#8 Distributed email service

Below is a complete, time-boxed, interview-ready (1 hour) answer for designing a Distributed Email Service (think SendGrid / Mailgun / SES style). It follows your pattern: clarify → FR/NFR → APIs & schema → high-level architecture & data flow → deep dives (delivery, retries, spam & deliverability) → scaling/BoE → ops/security → trade-offs & wrap-up. Use this as a script in a system design interview.


0 – 5 min — Problem recap, scope & assumptions

Start by confirming goals and constraints.

Goal: Build a distributed email platform that accepts email send requests (API/SMTP), reliably delivers transactional and marketing emails to recipients worldwide, ingests inbound email (for replies/bounces), tracks engagement (opens/clicks), handles bounces/spam complaints, supports templates/scheduling, and exposes dashboards/webhooks and billing.

Key capabilities:

  • High deliverability (good reputation, DKIM/SPF/DMARC).

  • Scalable ingestion and sending with per-customer rate limits.

  • Accurate tracking and reporting (opens, clicks, bounces).

  • Support SMTP + REST API + Web UI + webhooks.

  • Multi-tenant with per-tenant quotas, suppression lists, and dedicated IPs.

Sample assumptions (adjustable):

  • 10M emails/day total (≈116 emails/sec avg). Peak bursts up to 100k emails/min (≈1.7k/sec).

  • Mix: 70% transactional (low-latency), 30% marketing (high volume, schedule-able).

  • Retention: event logs 30–90 days; raw content 7–30 days depending on privacy.

  • SLA: transactional email P95 send-latency ≤ 2s to accept; delivery latency depends on recipient MTAs.


5 – 15 min — Functional & Non-functional requirements

Functional Requirements (Must / Should / Nice)

Must

  1. Accept sends via REST API and SMTP (support attachments, headers, templating, personalization).

  2. Queue & deliver to recipient MTAs via SMTP, respecting recipient domains’ limits and MX preferences.

  3. Inbound processing: accept incoming mail for customer domains (webhooks, mailbox forwarding) and parse bounces/complaints.

  4. Delivery tracking: detect bounces, spam complaints, successful deliveries, and report statuses.

  5. Engagement tracking: opens (pixel) and click tracking (redirect) with privacy options.

  6. Template & scheduling: store templates, support send_at / schedule / cadence / batch sends.

  7. Suppression management: global and tenant-level unsubscribe/suppression lists.

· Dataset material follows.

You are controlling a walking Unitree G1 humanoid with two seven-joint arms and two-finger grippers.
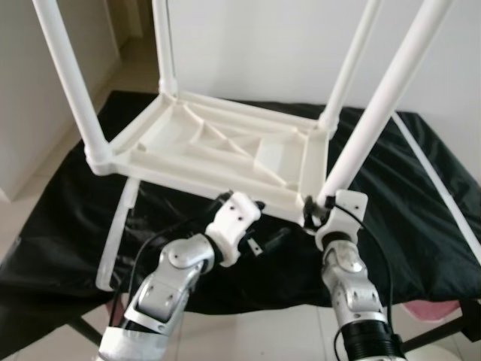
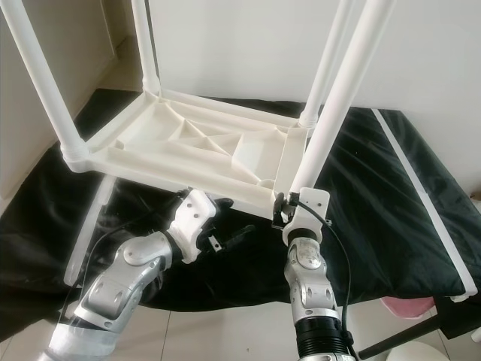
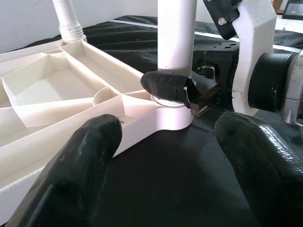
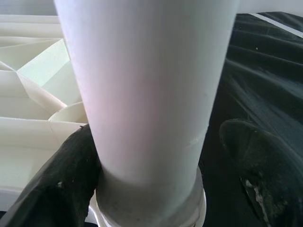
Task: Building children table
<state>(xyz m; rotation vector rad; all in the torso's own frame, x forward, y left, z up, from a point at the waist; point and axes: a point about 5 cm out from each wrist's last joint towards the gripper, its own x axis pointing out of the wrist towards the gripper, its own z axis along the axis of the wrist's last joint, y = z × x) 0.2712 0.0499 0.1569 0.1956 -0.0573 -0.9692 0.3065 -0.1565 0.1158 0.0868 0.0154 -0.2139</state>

  8. Webhooks & APIs: push events (delivered, bounced, opened, clicked) to customers.

  9. Rate limits & throttling: per-tenant, per-IP, per-domain.

  10. Monitoring & dashboarding: metrics, delivery health, reputational signals.

Should

  • Dedicated IP pools and IP warm-up workflow.

  • Advanced deliverability features: domain warm-up, bounce classification, auto-retry optimization.

  • Templates with A/B testing & personalization tokens.

Nice-to-have

  • Built-in suppression heuristics (spam detection), ML-based deliverability recommendations, multi-channel fallback (SMS).

Non-Functional Requirements

  • Performance: Accept API/SMPP quickly (P95 < 2s). Queueing/delivery throughput scales horizontally.

  • Availability: 99.95% for API and ingestion; best-effort for outbound delivery (depends on external MTAs).

  • Durability: persisted events and queues with replication. No data loss for accepted sends.

  • Scalability: handle spikes (marketing blasts) and many small transactional requests.

  • Security & Privacy: TLS everywhere, per-tenant keys, PCI/PII rules, GDPR-safe deletion.

  • Compliance: support unsubscribe headers, CAN-SPAM, and provide audit logs.

  • Observability: detailed metrics (send rate, bounce rate, complaint rate), alerting on reputation drops.


15 – 25 min — APIs, event schema & UX flows

External APIs (surface)

REST API (JSON)

  • POST /v1/send — send single email or small batch (body: from, to[], subject, html/text, headers, template_id, personalizations, send_at, dedupe_id).

  • POST /v1/send/batch — upload large mailing job (returns job_id).

  • GET /v1/status/{message_id} — message status.

  • POST /v1/templates — create template.

  • GET /v1/metrics?start=&end=&tenant= — aggregated metrics.

  • POST /v1/suppressions — add suppression entry.

  • GET /v1/webhooks/config — manage webhooks.

SMTP

  • Allow SMTP relay for legacy clients (auth, TLS, per-sender quotas). Accept and translate into internal message objects.

Webhooks

  • Push events: delivered, bounce (with bounce type), complaint, open, click, deferred, dropped.

Message / Event model (example)

UX flows to call out

  • Transactional send: API call → immediate acceptance + quick queueing + webhook for delivery/bounce.

  • Bulk marketing: client uploads batch or CSV → job accepted → chunked enqueue → spooled to sender workers with throttling.

  • Inbound delivery: accept mail for inbound.<tenant-domain> or via MX setup; parse and post to webhook or store mailbox.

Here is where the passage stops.